═════ EXTRACTED RECORDS
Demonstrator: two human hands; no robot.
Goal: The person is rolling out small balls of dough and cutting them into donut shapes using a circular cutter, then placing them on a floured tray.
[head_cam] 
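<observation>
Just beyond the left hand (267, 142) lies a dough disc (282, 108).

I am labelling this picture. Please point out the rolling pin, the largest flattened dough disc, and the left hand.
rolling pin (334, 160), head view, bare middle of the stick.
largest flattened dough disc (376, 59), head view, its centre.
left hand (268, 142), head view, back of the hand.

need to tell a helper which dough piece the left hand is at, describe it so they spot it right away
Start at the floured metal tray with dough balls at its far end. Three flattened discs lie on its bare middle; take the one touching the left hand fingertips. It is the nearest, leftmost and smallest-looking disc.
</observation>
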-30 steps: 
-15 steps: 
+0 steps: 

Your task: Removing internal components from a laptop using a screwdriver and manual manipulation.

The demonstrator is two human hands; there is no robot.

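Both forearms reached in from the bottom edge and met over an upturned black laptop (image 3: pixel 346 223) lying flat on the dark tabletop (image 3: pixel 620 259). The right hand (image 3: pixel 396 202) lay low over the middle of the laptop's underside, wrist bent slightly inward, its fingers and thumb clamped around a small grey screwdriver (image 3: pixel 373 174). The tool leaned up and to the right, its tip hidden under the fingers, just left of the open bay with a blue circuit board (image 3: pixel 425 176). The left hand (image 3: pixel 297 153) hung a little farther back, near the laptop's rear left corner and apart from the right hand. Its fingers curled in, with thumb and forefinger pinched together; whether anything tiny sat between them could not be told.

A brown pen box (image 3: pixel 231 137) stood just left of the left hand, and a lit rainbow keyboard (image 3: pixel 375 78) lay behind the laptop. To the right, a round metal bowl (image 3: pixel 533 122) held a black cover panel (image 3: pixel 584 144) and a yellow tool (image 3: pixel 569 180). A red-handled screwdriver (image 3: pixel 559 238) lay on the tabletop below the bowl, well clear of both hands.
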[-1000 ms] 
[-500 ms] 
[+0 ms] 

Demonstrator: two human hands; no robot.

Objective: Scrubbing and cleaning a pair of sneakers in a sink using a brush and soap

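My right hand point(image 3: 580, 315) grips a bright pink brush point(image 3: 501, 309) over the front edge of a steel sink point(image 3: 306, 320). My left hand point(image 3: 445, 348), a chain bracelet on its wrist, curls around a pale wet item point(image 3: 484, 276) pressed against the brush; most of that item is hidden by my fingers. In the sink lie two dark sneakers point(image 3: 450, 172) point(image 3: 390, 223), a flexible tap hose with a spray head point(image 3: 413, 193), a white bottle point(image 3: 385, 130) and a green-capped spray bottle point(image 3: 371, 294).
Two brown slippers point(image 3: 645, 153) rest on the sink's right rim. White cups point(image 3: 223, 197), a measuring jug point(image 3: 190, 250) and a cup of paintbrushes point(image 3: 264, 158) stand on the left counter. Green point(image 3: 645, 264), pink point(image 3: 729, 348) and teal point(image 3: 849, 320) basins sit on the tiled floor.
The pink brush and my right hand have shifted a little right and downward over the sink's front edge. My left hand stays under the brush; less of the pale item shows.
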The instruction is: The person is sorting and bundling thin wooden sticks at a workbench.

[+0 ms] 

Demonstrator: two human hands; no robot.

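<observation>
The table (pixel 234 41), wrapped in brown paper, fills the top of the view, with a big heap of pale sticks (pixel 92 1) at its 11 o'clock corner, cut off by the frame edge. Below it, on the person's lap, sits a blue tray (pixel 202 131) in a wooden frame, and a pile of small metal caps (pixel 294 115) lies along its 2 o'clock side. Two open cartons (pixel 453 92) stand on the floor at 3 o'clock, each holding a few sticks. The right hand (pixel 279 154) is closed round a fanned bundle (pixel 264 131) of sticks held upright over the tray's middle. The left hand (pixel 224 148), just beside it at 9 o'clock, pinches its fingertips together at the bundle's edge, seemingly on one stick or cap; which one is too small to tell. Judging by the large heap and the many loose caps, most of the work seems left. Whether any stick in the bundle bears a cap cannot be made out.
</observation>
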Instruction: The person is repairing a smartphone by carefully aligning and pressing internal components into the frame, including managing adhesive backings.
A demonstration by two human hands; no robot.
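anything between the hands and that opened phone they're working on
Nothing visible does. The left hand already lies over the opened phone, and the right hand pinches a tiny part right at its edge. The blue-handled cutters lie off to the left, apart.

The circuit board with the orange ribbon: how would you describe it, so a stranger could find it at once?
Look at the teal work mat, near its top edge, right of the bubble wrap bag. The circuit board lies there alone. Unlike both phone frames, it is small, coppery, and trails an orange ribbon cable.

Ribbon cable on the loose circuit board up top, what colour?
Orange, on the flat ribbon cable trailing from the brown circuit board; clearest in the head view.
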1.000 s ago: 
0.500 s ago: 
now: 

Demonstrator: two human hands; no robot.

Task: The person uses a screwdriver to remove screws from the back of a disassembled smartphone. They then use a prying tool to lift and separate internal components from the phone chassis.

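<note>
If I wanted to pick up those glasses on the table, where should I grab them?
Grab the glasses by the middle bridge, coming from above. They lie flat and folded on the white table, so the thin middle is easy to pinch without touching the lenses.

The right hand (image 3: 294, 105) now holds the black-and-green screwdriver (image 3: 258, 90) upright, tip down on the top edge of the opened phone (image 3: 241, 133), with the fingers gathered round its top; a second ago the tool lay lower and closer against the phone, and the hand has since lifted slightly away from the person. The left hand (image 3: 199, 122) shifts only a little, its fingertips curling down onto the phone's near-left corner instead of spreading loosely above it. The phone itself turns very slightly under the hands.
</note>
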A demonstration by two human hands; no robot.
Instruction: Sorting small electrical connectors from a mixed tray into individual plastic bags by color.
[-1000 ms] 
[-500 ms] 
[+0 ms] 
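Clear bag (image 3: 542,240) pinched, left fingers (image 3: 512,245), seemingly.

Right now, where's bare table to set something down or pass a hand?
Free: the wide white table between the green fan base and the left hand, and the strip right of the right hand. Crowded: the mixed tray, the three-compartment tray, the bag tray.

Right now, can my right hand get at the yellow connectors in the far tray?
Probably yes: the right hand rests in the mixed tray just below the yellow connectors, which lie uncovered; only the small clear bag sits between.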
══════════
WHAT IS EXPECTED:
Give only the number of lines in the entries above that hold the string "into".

RESPONSE TO THE EXERCISE:
3